Is hyperthreading dangerous?

Posted May 19, 2005 12:56 UTC (Thu) by ballombe (subscriber, #9523)
Parent article: Is hyperthreading dangerous?

Interestingly, when the mergemem pacth (http://mergemem.ist.org/) was proposed in 1998, it was accompanied by a note stating a similar security concern. (Hostile programs could generate pages and see whether memory usage go up or not, and deduce they were merged).

Avoidance of data-dependent memory access patterns is already in use in smartcard devices (it is much easier to exploit once you have stolen the smartcard, though).

(Log in to post comments)

mergemem and timing vulnerabilities

Posted May 29, 2005 11:15 UTC (Sun) by anton (guest, #25547) [Link]

If one could only check whether full pages are merged, that would be
pretty hard to exploit (one would have to guess all of the page
correctly, i.e., usually the complete key or password).

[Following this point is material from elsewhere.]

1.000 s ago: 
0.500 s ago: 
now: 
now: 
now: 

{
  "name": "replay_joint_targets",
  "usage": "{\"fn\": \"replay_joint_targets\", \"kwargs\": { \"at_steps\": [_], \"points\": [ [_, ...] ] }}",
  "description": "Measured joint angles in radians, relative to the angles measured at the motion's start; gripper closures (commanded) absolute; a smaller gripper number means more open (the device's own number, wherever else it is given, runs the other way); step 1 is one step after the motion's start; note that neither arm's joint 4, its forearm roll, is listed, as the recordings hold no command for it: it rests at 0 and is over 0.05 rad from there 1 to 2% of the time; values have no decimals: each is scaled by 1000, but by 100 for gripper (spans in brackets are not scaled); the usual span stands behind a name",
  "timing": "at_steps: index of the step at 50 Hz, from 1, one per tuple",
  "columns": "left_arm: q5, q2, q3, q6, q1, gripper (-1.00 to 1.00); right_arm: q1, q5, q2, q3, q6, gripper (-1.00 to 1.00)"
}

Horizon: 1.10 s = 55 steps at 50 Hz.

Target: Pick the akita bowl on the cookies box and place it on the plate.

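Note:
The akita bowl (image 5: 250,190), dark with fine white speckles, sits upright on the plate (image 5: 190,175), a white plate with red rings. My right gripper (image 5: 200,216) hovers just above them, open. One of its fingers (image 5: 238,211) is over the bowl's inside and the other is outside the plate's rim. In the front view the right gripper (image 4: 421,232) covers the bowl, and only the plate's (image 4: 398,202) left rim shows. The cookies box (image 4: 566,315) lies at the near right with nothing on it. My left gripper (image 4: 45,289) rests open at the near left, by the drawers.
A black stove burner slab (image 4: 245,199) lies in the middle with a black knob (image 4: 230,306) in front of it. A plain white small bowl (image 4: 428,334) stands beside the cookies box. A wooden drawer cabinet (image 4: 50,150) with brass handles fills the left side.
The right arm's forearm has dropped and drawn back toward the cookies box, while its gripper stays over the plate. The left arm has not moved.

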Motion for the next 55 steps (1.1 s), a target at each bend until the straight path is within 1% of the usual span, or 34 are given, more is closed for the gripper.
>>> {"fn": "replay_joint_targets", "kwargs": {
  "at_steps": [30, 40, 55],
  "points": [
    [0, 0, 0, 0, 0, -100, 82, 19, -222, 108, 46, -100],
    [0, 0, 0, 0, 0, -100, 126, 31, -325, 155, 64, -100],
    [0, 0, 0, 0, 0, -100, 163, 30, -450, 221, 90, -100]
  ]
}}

Another potential attack path was using a timing attack based on how
long the merge attempt takes, or how much of the merge-attempted pages
is in the cache afterwards. That would bring the granularity down to
a word or a cache line, which makes guessing much more practical.

IMO, even that attack path could be blocked relatively easily (e.g.,
allow only merging corresponding pages from processes that run the
same binary, and were not tainted with ptrace or somesuch).

My impression was that too much emphasis was given to the
vulnerabilities in the mergemem announcements, and that may be one
reason why there was not much interest in it.